The image above shows a comparison of deforestation analyses carried out for medium (left) and high (middle) resolution multispectral imagery as well as for medium-resolution SAR data (right). The bottom row shows areas of vegetation loss in red, which can be automatically extracted and vectorized for further analysis and distribution. The high-resolution commercial SPOT result shows great spatial detail, but the same general pattern of vegetation loss can also be extracted from free Sentinel-2 imagery. The pattern extracted from free Sentinel-1 data differs slightly because the SAR imaging technology captures completely different properties of the earth’s surface than multispectral sensors. While the resulting deforestation map may be less precise, Sentinel-1 SAR imagery is a reliable data source with global data availability in dense time series due to its weather independence. This advantage cannot be overstated for analyses in the tropics: multispectral data availability is sparse due to cloud coverage and it cannot be assumed that cloud-free multispectral imagery for a given area is available for a certain month let alone day.
NDVI loss map 2020-2023
Whether a detected deforested area is caused by legal silvicultural activity or whether timber extraction was performed in a sustainable manner cannot be assessed from remote sensing data alone. Hence, the true value of the deforestation analysis described above lies in the combination of the resulting maps with further (geo)data. Possible applications include:
Intersection with plot data: If the information on ownership or conservation status is available at a polygon plot level, violations of e.g. extraction limits can be assessed.

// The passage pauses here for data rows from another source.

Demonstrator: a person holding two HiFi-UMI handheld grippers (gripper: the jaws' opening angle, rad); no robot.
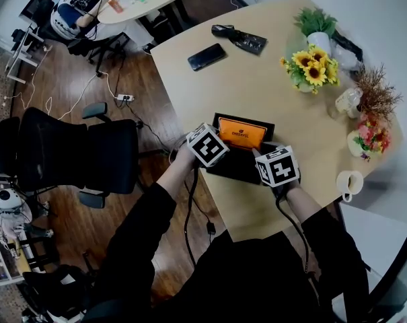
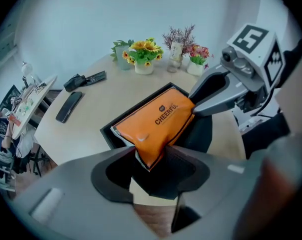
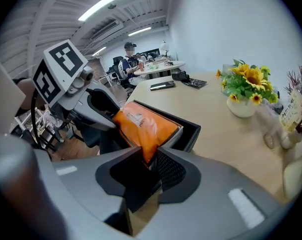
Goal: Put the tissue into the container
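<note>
An orange tissue pack (image 1: 242,132) is held tilted over a black open container (image 1: 221,118) near the table's front edge. My left gripper (image 1: 220,151) is shut on the pack's near left corner; in the left gripper view the corner (image 2: 150,156) sits pinched between the jaws. My right gripper (image 1: 260,151) is shut on the opposite end, and its own view shows the orange pack (image 3: 143,129) clamped at the jaws. The pack's far part rests inside the container (image 2: 109,132), whose rim (image 3: 191,132) shows beside it. Each gripper appears in the other's view: right gripper (image 2: 192,107), left gripper (image 3: 110,118).
A phone (image 1: 206,56) and a black case (image 1: 240,39) lie at the table's far side. Sunflowers in a pot (image 1: 311,66), other small flower pots (image 1: 368,136) and a mug (image 1: 350,182) stand along the right. An office chair (image 1: 68,157) is at left; a person (image 1: 72,9) sits at a far table.
</note>
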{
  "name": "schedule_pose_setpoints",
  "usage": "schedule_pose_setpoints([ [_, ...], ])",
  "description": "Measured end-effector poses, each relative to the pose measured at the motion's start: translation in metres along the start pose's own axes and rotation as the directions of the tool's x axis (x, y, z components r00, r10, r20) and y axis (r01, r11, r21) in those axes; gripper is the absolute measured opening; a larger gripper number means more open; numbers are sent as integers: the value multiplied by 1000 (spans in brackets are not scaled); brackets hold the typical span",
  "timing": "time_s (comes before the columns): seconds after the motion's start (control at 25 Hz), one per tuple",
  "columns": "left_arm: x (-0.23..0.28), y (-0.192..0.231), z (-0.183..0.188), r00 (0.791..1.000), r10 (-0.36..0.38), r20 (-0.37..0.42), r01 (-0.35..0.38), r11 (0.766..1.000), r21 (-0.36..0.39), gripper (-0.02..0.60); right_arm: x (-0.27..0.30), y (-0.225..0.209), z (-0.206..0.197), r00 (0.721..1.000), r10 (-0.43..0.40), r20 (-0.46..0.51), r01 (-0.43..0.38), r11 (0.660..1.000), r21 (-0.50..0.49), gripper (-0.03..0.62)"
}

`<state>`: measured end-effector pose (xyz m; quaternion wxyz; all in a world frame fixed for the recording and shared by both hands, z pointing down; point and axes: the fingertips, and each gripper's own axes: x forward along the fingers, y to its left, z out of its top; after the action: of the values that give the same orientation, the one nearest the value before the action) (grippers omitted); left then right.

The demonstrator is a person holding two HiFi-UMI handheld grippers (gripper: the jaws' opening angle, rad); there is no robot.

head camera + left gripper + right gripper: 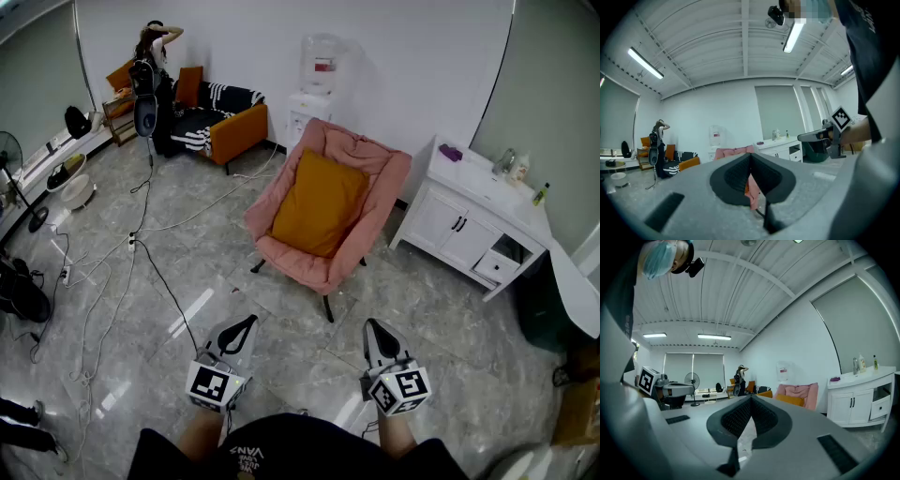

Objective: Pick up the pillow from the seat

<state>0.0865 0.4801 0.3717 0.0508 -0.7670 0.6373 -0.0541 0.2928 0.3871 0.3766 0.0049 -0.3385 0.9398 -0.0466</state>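
An orange pillow (319,202) leans against the back of a pink lounge chair (377,192) in the middle of the room. Both grippers are held low in front of the person, well short of the chair. My left gripper (246,323) is shut with nothing in it, its tip aimed toward the chair. My right gripper (373,326) is also shut and empty. In the right gripper view the pillow (790,400) and the chair (802,393) appear far off, right of the jaws. In the left gripper view the pink chair (733,153) shows just above the closed jaws.
White cabinet (466,217) stands right of the chair, a water dispenser (314,89) behind it. An orange sofa (223,122) and a standing person (155,80) are at the back left. Cables (141,253) trail over the marble floor. A fan (14,178) stands far left.
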Motion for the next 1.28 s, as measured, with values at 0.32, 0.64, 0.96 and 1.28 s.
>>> schedule_pose_setpoints([
  [0.32, 6, -21, -6, 1000, 10, -24, -10, 999, -35, 18, -10, -15, -3, 1000, 14, -7, -14, 999, 31, 0],
  [0.64, 26, -46, -23, 999, -18, -32, 15, 995, -94, 25, -11, -33, -7, 996, 87, 13, -87, 993, 82, 2],
  [0.96, 50, -18, -41, 995, -54, -82, 42, 988, -148, 230, 30, -45, -20, 997, 67, -26, -64, 992, 112, 146],
  [1.28, 78, 58, -52, 994, -89, -65, 78, 985, -151, 230, 108, -30, -19, 999, 34, -36, -30, 994, 105, 183],
])
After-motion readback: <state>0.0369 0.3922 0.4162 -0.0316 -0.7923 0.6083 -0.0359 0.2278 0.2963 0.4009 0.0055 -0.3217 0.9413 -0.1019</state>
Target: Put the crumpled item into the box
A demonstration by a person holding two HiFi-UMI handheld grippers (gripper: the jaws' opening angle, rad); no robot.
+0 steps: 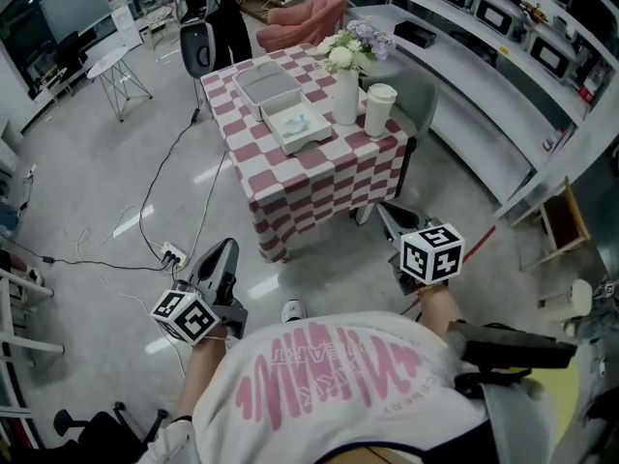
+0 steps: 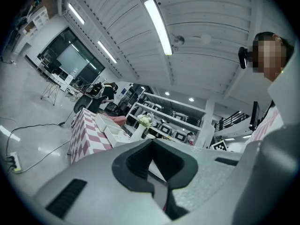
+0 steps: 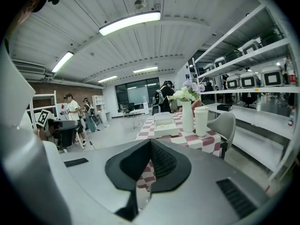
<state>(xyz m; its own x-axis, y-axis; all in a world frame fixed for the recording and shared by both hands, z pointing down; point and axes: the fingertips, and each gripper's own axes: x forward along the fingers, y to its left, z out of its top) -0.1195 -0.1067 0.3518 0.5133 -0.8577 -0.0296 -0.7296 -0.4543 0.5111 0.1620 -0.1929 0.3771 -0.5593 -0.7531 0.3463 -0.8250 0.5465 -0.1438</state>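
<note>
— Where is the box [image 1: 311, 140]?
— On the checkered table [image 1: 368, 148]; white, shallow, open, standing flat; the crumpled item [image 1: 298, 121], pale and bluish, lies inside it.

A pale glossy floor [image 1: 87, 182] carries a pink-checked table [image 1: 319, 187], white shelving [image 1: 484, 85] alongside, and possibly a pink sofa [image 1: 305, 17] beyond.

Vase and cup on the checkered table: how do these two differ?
The vase is taller than the cup. The vase holds flowers in its open top; the cup looks lidded, with nothing sticking out. The vase stands next to the box; the cup is on the vase's other side, near the table corner. Both are white, upright and close together.
</note>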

Combination with land cover/vegetation data: Detected vegetation changes can be further disaggregated into start and end classes (e.g. change from tropical rainforest to palm oil plantation) if land cover information is available for all analyzed dates.. Thus, the land cover information can be extracted from the combination of remote sensing data sources as well, while the complexity of this task increases with the number of desired land cover classes.
Quantification of biomass loss: The amount of removed AGB (Above-Ground-Biomass) can be estimated by intersecting detected deforestation areas with biomass or canopy height maps (which are usually also generated by remote sensing methods). Depending on the area of interest, regional biomass/canopy maps may be available that usually have a higher resolution and accuracy than globally available datasets.
Detection of forest degradation: While mapping forest clearance is a relatively straight-forward exercise, detecting forest degradation (caused by e.g. selective logging or groundwater depletion) is a more complex task that requires dense time-series of satellite imagery as the changes of vegetation indices, etc. can be rather small but nevertheless trackable if such a trend remains consistent over time.